Repeat Performances
Ovidian Repetition and the Metamorphoses
Edited by Laurel Fulkerson and Tim Stover
Wisconsin Studies in Classics Laura McClure, Mark Stansbury-O’Donnell, and Matthew Roller, Series Editors
The uses and effects of repetition, imitation, and appropriation in Latin epic poetry
Although repetition is found in all ancient literary genres, it is especially pervasive in epic poetry. Ovid’s Metamorphoses exploits this dimension of the epic genre to a great extent; past critics have faulted it as too filled with recycled themes and language. This volume seeks a deeper understanding of Ovidian repetitiveness in the context of new scholarship on intertextuality and intratextuality, examining the purposeful reuse of previous material and the effects produced by a text’s repetitive gestures.
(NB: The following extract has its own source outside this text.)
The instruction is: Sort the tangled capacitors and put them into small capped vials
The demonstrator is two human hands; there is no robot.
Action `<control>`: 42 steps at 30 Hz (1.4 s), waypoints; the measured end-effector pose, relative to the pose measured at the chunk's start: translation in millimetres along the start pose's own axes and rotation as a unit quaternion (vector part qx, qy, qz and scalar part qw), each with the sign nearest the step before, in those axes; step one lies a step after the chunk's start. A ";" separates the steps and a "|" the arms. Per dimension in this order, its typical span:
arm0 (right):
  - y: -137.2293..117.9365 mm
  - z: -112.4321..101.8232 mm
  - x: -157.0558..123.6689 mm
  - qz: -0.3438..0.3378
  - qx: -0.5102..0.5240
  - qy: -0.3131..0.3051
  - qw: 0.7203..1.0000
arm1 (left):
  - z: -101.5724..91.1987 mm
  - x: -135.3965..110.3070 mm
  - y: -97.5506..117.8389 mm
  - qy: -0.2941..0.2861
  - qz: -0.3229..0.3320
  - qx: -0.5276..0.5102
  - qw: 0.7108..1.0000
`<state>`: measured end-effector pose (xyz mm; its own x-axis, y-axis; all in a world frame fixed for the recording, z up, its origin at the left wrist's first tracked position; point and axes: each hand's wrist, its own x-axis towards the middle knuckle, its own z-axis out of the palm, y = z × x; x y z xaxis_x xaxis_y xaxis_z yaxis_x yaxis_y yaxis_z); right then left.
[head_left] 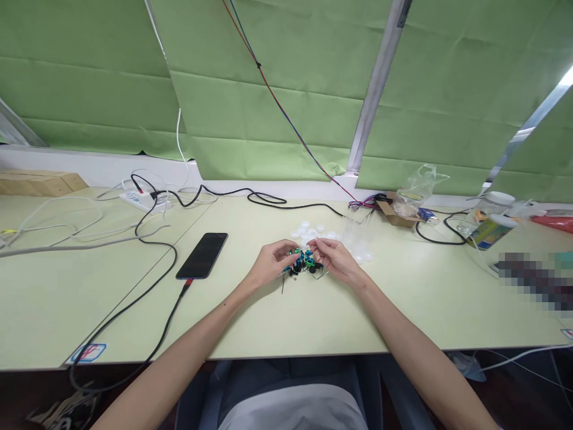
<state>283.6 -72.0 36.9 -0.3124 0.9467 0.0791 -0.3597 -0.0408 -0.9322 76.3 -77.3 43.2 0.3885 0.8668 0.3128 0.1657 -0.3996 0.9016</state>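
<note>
My left hand (pixel 272 263) is closed in a pinch over a pile of small blue, green and black parts (pixel 308 261) on the table. Facing it from the other side, my right hand (pixel 336 258) also has its fingertips pressed together. Between the two hands shows a small green and silvery piece, too small to name. Which fingers grip it I cannot tell. Thin metal rods or wires (pixel 283 283) stick out of the pile towards me. Just behind the hands lie several white round pieces (pixel 319 229), with clear plastic bags (pixel 358 236) to their right.
A black phone (pixel 202 255) with a charging cable (pixel 173 315) lies left of my hands. At the back left are a power strip (pixel 142 200) and loose cables. A small cardboard box (pixel 397 216), a clear jar (pixel 492 206) and a labelled tub (pixel 492 232) stand at the right.
</note>
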 end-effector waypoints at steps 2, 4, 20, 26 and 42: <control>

A shared vision of the possibilities of Latin epic poetry unites the essays, as does a series of attempts to realize those opportunities. Some of the pieces represent a traditional vein of allusion and intertextuality; others are more innovative in their approaches. Each, in a sense, stands as a placeholder for a methodology of theorizing the repetitive practices of poetry, of epic, and of Ovid in particular.
Laurel Fulkerson is a professor of classics and an associate dean at Florida State University. She is the author of The Ovidian Author as Heroine and No Regrets: Remorse in Classical Antiquity.
Tim Stover is an associate professor of classics at Florida State University and the author of Epic and Empire in Vespasianic Rome.
Contributors: Antony Augoustakis, Neil W. Bernstein, Barbara Weiden Boyd, Andrew Feldherr, Peter Heslin, Stephen Hinds, Sharon L. James, Alison Keith, Peter E. Knox, Darcy Krasne
Praise
“Tackles one of the most challenging and rewarding problems in Ovidiana: the question of the author’s penchant for repetition. A marvelous array of contributions retain a reader’s interest and are infused with the same spirit of wit and charm that characterizes Ovid’s own verse.”
—Lee Fratantuono,
author of Madness Transformed: A Reading of Ovid’s Metamorphoses
“A groundbreaking contribution to the field of Latin poetics, and a delight to read.”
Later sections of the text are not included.